The nitrogen-fixing abilities of methane-oxidizing bacteria are indicated by the activity of nitrogenase, which converts acetylene into ethylene in the presence of formate (7, 8). The assay was conducted by adding 2 ml of acetylene along with 20 mM formate into 26-ml vials containing 5 ml of actively growing cells using ammonia, nitrate, or N2 as their sole N source. The treated vials were incubated at room temperature at 150 rpm for 2 days, and the headspace gaseous compositions were analyzed by an HP 5890A gas chromatograph (GC)-mass spectrometer equipped with a flame ionization detector (FID) to detect the decrease of acetylene and the production of ethylene in vials. No ethylene production was observed in acetylene-free controls. When significant levels of ethylene were detected in the vials, reactions were considered positive.
PHB analysis.
The PHB contents of cells were measured as described earlier (7, 30). Cell suspensions (0.2 ml) were applied to Whatman glass fiber disks (GF/C, 2.1 cm) which were pretreated with hot concentrated sulfuric acid in a boiling-water bath for 2 h, then sequentially washed several times with distilled water, ethanol, and acetone, and finally air dried overnight. The fiber disks mounted on glass pins were dried at 105°C for 10 min before treatment with 0.15 ml of sodium hypochlorite for 1 h to lyse the attached cells. After the disks were dried, three applications of 0.2-ml warm chloroform (70°C) were applied onto the disks. The disks were then transferred to individual test tubes, sequentially washed twice with distilled water, ethanol, and acetone, and dried again in a 105°C oven. Three milliliters of concentrated sulfuric acid was added to the test tubes, which were then sealed with Teflon-lined caps and heated in a water bath at 100°C for 10 min. The absorbances of the reacted solutions were measured at 234 nm. All samples were measured in duplicate, and cell-free blanks were treated with the same procedure. Pure PHB (Sigma, St. Louis, Mo.) was used for standards and analyzed by the same procedure.
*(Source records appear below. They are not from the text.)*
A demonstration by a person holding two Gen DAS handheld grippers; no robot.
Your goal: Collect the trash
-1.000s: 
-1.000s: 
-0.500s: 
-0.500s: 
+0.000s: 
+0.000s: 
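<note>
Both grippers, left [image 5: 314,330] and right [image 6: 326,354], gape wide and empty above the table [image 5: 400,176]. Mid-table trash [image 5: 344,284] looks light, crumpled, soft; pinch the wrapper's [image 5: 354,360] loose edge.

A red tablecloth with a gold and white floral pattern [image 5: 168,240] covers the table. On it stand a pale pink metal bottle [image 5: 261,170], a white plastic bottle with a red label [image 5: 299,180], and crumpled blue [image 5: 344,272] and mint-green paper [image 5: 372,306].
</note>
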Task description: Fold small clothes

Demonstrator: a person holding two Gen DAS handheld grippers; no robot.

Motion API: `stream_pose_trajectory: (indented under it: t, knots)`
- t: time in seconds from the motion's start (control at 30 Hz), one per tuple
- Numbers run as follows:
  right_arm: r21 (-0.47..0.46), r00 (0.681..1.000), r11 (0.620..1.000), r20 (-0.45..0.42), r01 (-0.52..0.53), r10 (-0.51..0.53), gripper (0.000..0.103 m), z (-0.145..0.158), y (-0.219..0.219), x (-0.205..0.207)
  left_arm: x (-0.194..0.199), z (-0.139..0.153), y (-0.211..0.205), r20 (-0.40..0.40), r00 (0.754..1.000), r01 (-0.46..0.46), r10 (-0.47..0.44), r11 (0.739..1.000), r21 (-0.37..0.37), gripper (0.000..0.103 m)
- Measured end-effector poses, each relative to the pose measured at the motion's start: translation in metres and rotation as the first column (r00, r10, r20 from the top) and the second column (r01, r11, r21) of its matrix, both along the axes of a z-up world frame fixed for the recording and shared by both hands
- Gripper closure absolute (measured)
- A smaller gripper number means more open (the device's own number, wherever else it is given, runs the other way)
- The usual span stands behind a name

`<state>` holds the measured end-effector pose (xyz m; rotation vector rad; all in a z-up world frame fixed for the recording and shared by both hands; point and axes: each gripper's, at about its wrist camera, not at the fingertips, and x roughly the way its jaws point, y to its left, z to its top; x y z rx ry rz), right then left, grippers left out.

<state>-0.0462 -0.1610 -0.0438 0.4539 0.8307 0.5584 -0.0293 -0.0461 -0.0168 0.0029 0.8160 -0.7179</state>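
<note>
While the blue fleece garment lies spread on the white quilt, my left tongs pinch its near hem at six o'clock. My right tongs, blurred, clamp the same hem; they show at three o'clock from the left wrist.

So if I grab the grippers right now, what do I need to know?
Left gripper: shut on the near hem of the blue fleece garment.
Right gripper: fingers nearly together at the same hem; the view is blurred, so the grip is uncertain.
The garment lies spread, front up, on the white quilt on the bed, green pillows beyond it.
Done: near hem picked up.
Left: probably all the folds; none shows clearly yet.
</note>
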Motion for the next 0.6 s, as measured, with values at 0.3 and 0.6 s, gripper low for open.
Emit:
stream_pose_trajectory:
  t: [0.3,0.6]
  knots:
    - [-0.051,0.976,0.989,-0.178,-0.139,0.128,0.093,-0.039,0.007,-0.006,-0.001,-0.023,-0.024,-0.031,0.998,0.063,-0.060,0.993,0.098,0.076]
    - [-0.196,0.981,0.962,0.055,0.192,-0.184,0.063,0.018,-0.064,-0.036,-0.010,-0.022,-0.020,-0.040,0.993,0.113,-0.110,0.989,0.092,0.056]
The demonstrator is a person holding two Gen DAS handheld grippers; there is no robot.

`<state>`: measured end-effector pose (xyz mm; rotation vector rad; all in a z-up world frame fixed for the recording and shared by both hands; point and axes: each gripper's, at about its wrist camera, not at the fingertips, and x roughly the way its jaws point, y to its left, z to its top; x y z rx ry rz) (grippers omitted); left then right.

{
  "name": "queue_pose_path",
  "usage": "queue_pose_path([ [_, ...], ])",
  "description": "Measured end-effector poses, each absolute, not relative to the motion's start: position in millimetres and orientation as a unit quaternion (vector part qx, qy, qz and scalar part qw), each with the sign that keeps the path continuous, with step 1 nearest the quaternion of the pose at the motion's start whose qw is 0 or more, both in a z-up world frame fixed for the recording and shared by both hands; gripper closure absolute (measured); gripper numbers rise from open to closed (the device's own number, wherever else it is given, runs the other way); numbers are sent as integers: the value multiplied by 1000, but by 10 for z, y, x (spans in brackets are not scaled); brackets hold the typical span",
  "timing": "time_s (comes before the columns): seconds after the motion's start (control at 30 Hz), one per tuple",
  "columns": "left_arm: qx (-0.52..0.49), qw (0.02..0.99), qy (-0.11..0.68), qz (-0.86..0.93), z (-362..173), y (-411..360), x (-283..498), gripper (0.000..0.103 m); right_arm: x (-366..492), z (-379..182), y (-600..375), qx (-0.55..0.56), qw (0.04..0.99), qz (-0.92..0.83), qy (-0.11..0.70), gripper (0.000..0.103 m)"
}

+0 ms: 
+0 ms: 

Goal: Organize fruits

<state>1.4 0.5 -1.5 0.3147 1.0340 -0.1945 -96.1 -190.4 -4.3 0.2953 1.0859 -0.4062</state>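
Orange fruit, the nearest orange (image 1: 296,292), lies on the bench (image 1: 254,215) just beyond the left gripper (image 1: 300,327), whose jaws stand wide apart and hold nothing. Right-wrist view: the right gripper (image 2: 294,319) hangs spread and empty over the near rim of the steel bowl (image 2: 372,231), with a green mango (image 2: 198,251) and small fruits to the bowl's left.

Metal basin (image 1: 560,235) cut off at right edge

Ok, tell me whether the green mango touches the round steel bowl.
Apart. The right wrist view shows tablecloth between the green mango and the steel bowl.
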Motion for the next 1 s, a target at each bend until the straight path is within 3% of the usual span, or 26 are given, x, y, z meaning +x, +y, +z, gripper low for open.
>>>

TCE oxidation rates and Tc analysis.
The tests for TCE oxidation and Tc were performed as described previously (7). Six milliliters of purged fresh cell suspension with an A600 of 0.5 (diluted from an optical density of approximately 0.7) was added to 26-ml vials capped with Mininert valves, and the vials were amended with TCE stock solution to achieve an initial aqueous-phase TCE concentration of 0.8 mg/liter. The TCE-amended vials were vigorously shaken by hand for 10 s before the first TCE headspace measurement and then were incubated on a rotary shaker at 200 rpm. Headspace samples were taken over time to monitor the disappearance of TCE in vials. The specific TCE oxidation rates of the cultures were calculated by a linear regression of at least four data points measured within the first 20 min of the experiments divided by total dry cell mass (VSS). Similar treatments were carried out for formate-amended vials, where 20 mM formate was added to provide an exogenous source of reducing energy. Cell-free controls exhibited TCE losses of less than 5% during the course of the experiments. Similar results were observed for at least three repeated experiments.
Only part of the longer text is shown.